Caleb’s face became a thundercloud.

“Look, it was nothing,” she said. “Strain from this morning, from the last couple of weeks catching up with me is all.” She bared her teeth in the effigy of a smile. “Now, you were saying something about a fish pond?”

Caleb tipped his head, and eyed her askance for a few seconds. “Right,” he finally muttered, shifting into gear and traveling on. “It’s stocked with trout and pike.”

“And the river flowing around the entrance…the…moat? Is that stocked, too?”

“’Tis. With crocodiles.”

Arianna cut him a sharp look. Was he serious? Or had that been some glib reference to the gossip being circulated by local rumormongers?

As they drove around a bend in the road, she saw several wooden structures. Replicas of the cabin-like huts she had seen in her vision. “Caleb, h…how long have those buildings been here?”

He glanced over his shoulder. “I’m not sure exactly. Let’s see…The round tower was after being built in the ninth century. After that, some time in the late 1200s, the northern-most end of the square tower was added. I reckon the outbuildings…the mill, a chapel and an alehouse…were erected during that latter period. Why do you ask?”

Arianna licked her lips. “I saw them in the vision. Witnessed women running from them.” She turned beseeching eyes on him. “What’s going on, Caleb? Do you know? Ever since the night I arrived here, I’ve been experiencing strange, inexplicable things. My father warned me…you know, the night he died…he warned me that I would encounter things here that I wouldn’t understand.”

Caleb pierced her with a look. “You’re father said that to you?”

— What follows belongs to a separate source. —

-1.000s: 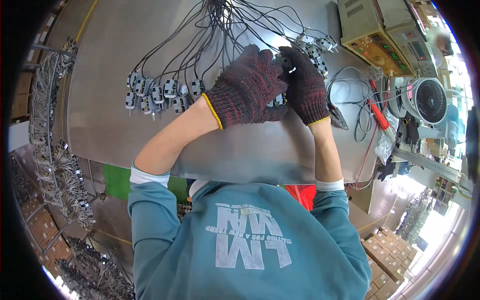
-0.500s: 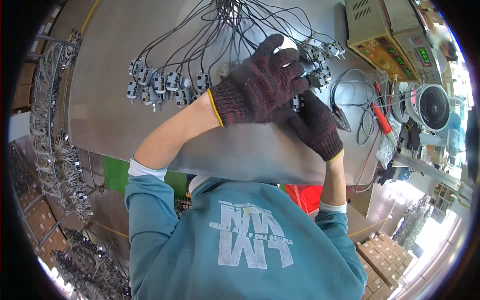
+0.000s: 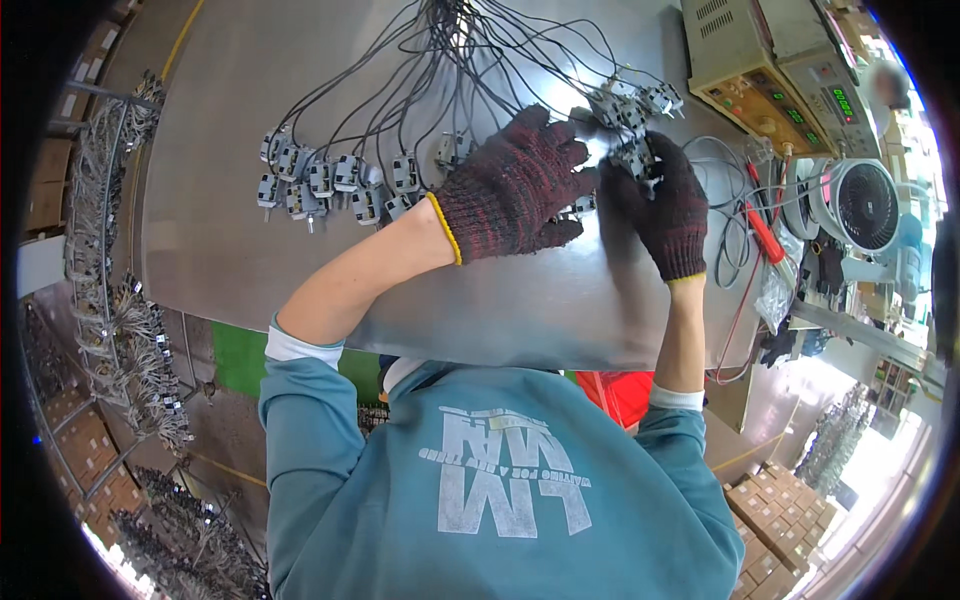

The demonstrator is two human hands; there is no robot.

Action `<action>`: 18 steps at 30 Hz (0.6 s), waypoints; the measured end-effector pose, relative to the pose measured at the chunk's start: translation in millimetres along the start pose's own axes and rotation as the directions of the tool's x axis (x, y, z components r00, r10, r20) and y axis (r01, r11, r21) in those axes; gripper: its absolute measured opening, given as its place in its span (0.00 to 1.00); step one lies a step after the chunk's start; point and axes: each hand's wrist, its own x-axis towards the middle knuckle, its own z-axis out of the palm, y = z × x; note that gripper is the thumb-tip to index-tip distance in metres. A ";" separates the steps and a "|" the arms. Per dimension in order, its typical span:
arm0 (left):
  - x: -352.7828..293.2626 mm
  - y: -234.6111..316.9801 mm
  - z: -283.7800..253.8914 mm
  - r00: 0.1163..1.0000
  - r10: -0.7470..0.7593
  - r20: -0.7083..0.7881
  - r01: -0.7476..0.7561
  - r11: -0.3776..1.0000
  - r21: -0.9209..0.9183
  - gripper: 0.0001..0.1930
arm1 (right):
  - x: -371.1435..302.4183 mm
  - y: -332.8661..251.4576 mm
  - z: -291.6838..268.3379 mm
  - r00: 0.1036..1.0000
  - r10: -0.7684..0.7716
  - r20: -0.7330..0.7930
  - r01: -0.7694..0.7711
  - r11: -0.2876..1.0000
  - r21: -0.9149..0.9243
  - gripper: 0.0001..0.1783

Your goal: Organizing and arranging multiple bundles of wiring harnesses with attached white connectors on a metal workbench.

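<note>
My left hand point(image 3: 525, 182), in a dark red and black knit glove, lies palm down with its fingers stretched out and apart. Beneath its fingertips and thumb shows part of a small grey cabled unit point(image 3: 583, 204). To the right, my gloved right hand point(image 3: 672, 205) has its thumb and fingers closed around another small grey cabled unit point(image 3: 632, 157); the fingers partly hide it. That unit is at the near edge of a right-hand cluster of similar units point(image 3: 618, 105). More grey units with metal stubs point(image 3: 318, 178) lie in a group left of my left hand.
Black cables point(image 3: 437, 55) fan out from the table's far side. At the right stand bench instruments point(image 3: 765, 100) with lit displays, a small fan point(image 3: 865, 207), and grey leads with a red-handled tool point(image 3: 765, 238). A rack of hanging cabled parts point(image 3: 105, 290) stands left of the metal table point(image 3: 450, 310).
My right hand has moved up and right, away from my left hand, to the right cluster. My left hand has shifted slightly down and left, uncovering more of the units behind it.
</note>
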 end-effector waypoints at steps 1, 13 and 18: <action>-0.7 0.4 -2.1 1.000 0.004 -0.007 -0.004 1.000 -0.011 0.27 | -4.5 -0.8 -1.6 0.999 -0.042 0.030 0.039 0.995 0.092 0.39; -0.2 7.4 -20.9 0.976 0.020 -0.215 -0.068 0.973 -0.219 0.35 | -30.8 -34.6 -31.6 0.893 -0.236 0.384 0.145 0.957 0.252 0.36; -3.5 21.6 -8.2 0.992 0.011 0.124 0.010 0.985 -0.173 0.39 | -25.7 -15.8 -28.2 0.853 -0.101 0.512 -0.225 0.813 0.537 0.23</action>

“Yes, he did.” She lowered her voice almost to a whisper. “Why is it I get the feeling you know exactly what he was talking about?”

There was no response to her question—not that she really expected one. But his jaw muscles did that clenching thing as they continued along the winding cobblestone drive in a discordant silence. Leafless trees towered over them like mighty sentinels, interlocking branches moving as one in the bracing sea wind.

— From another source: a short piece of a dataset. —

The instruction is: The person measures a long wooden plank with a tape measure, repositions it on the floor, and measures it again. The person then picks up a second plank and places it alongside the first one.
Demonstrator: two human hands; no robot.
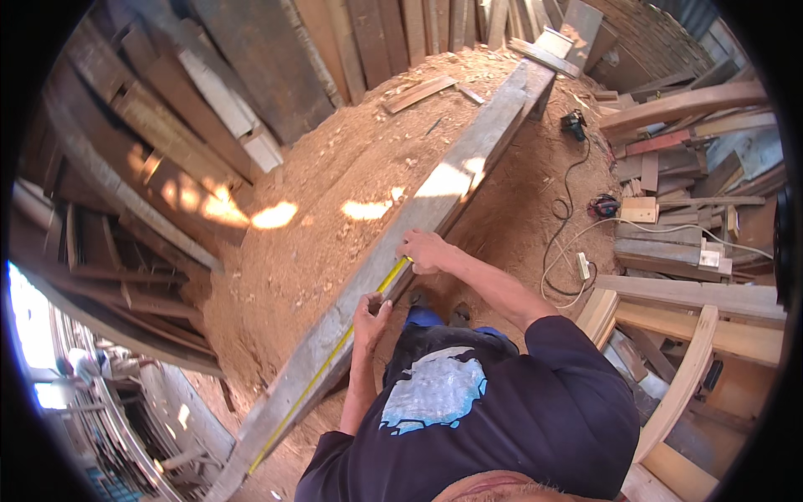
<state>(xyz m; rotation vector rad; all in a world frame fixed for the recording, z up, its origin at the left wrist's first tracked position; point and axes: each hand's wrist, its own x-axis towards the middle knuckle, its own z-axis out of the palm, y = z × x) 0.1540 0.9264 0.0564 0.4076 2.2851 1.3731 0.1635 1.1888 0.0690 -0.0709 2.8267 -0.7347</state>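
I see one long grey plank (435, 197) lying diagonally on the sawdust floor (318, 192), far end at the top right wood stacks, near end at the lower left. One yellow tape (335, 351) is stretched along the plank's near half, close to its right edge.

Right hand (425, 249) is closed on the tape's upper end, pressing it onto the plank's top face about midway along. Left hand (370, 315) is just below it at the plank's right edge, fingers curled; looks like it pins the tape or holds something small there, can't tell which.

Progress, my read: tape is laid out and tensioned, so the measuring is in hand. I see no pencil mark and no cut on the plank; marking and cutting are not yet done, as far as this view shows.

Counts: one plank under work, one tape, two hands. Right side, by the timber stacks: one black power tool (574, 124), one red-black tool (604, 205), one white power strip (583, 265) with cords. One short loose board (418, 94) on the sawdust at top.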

As the Land Rover drew ever closer to its final destination, the sense of doom Arianna had been experiencing returned. Her hand touched her mouth, eyes riveted on the imposing structure in front of them. Five levels of wild and sibylline charm struck a haughty pose atop the rocky promontory she had first seen in her childhood dreams.

“God, Caleb,” she whispered in awe. “It’s breathtaking.”

“The keep.” Spoken softly, the two words conveyed a wealth of family pride. “In the mid eighteen-hundreds, my great-great-grandfather had the original medieval trussed roof removed, windows enlarged, the exterior otherwise modified. Around the time of the potato famine, it was. Our family had plenty, so wasn’t he after opening the gates to the starving hordes living on our land. And to some who lived beyond the thousand acres, as well.”

“Sounds like a wonderful man,” Arianna murmured. “And this place…it looks almost mythical…like something out of an Irish faerie tale.”

She watched Caleb’s lips curve in a secret smile as he parked in front of the massive edifice, where a dozen thick, broad slabs of white stone led to a towering entryway.

“Look, I know dealing with all that mess at my place this morning has made you really late for your meeting. So, feel free to just dump my suitcases out here on the driveway. I can knock on the door and find my way in from here.”

His reply came with the lofty nonchalance one might expect from someone born into this level of affluence. “Sure, the servants will be out to collect your things straight away and deliver them to your quarters. I warrant you’ll be finding your stay here amenable.”